EXERCISE REQUIREMENTS :: Print the whole listing exactly as it appears, but skip the pictures.

╔══

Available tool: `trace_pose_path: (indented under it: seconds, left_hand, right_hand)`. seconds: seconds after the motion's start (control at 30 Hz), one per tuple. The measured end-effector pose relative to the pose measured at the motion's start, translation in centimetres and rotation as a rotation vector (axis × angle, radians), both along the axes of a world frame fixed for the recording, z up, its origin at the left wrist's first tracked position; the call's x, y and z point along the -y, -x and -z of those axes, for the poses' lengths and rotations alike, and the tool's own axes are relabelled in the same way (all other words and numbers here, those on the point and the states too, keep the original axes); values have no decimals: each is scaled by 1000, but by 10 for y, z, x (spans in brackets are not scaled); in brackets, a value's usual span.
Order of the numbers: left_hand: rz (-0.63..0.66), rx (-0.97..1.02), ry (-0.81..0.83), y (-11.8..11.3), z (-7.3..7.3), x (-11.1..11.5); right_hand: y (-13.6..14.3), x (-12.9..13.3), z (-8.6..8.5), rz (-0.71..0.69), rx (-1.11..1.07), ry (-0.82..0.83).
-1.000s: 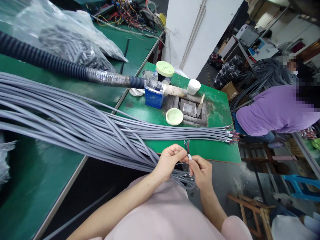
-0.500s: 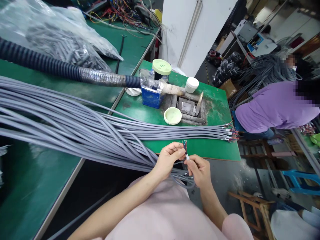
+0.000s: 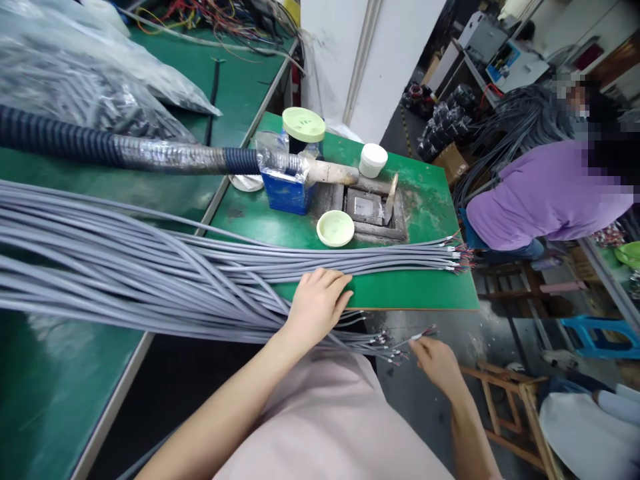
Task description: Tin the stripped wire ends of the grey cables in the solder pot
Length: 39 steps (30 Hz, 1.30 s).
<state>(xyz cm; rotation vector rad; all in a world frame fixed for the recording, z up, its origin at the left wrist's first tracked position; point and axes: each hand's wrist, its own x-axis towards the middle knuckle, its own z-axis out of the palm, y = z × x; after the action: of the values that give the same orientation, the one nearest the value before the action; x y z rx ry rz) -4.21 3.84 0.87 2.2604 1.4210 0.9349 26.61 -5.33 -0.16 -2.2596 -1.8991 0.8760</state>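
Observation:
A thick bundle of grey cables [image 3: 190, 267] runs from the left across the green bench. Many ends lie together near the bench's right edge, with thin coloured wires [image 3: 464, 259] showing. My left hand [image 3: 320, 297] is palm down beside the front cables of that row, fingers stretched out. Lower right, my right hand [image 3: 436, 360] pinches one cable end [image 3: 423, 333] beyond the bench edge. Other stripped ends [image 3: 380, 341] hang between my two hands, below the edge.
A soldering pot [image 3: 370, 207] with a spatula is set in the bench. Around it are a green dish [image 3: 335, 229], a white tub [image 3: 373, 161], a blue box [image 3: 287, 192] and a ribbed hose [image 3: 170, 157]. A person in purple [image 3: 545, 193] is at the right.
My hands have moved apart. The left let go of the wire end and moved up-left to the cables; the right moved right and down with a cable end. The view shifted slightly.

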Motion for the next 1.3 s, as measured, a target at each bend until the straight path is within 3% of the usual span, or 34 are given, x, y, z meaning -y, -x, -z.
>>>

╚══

EXPECTED ANSWER ::
Available tool: `trace_pose_path: (indented under it: seconds, left_hand, right_hand)`. seconds: seconds after the motion's start (control at 30 Hz), one per tuple. The measured end-effector pose relative to the pose measured at the motion's start, translation in centimetres and rotation as a rotation vector (axis × angle, radians), both along the axes of a world frame fixed for the recording, z up, its origin at the left wrist's first tracked position; the call's x, y and z point along the -y, -x and -z of those axes, for the poses' lengths and rotations alike, and the tool's own axes are relabelled in the same way (all other words and numbers here, those on the point and the states too, keep the original axes); values have no decimals: each is scaled by 1000, but by 10 for y, z, x (spans in brackets are not scaled); in brackets, a value's usual span.
Order of the numbers: left_hand: rz (-0.63..0.66), rx (-0.97..1.02), ry (-0.81..0.83), y (-11.8..11.3), z (-7.3..7.3), x (-11.1..11.5); right_hand: y (-13.6..14.3), x (-12.9..13.3), z (-8.6..8.5), rz (-0.71..0.69), rx (-1.11..1.07), ry (-0.82..0.83).
-1.000s: 
-0.500s: 
+0.000s: 
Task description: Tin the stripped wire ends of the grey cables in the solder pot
Length: 39 steps (30 Hz, 1.30 s).
<state>(xyz cm; rotation vector rad; all in a world frame fixed for the recording, z up, its origin at the left wrist's first tracked position; point and axes: each hand's wrist, its own x-axis towards the middle knuckle, its own z-axis out of the palm, y = z × x; after the action: of the values that give the same orientation, the one nearest the value before the action; x y z rx ry rz) -4.21 3.84 0.87 2.2604 1.4210 0.9349 26.61 -5.33 -0.16 -2.2596 -1.8991 0.8760</state>
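Observation:
A thick bundle of grey cables [image 3: 190, 267] runs from the left across the green bench. Many ends lie together near the bench's right edge, with thin coloured wires [image 3: 464, 259] showing. My left hand [image 3: 320, 297] is palm down beside the front cables of that row, fingers stretched out. Lower right, my right hand [image 3: 436, 360] pinches one cable end [image 3: 423, 333] beyond the bench edge. Other stripped ends [image 3: 380, 341] hang between my two hands, below the edge.
A soldering pot [image 3: 370, 207] with a spatula is set in the bench. Around it are a green dish [image 3: 335, 229], a white tub [image 3: 373, 161], a blue box [image 3: 287, 192] and a ribbed hose [image 3: 170, 157]. A person in purple [image 3: 545, 193] is at the right.
My hands have moved apart. The left let go of the wire end and moved up-left to the cables; the right moved right and down with a cable end. The view shifted slightly.
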
Motion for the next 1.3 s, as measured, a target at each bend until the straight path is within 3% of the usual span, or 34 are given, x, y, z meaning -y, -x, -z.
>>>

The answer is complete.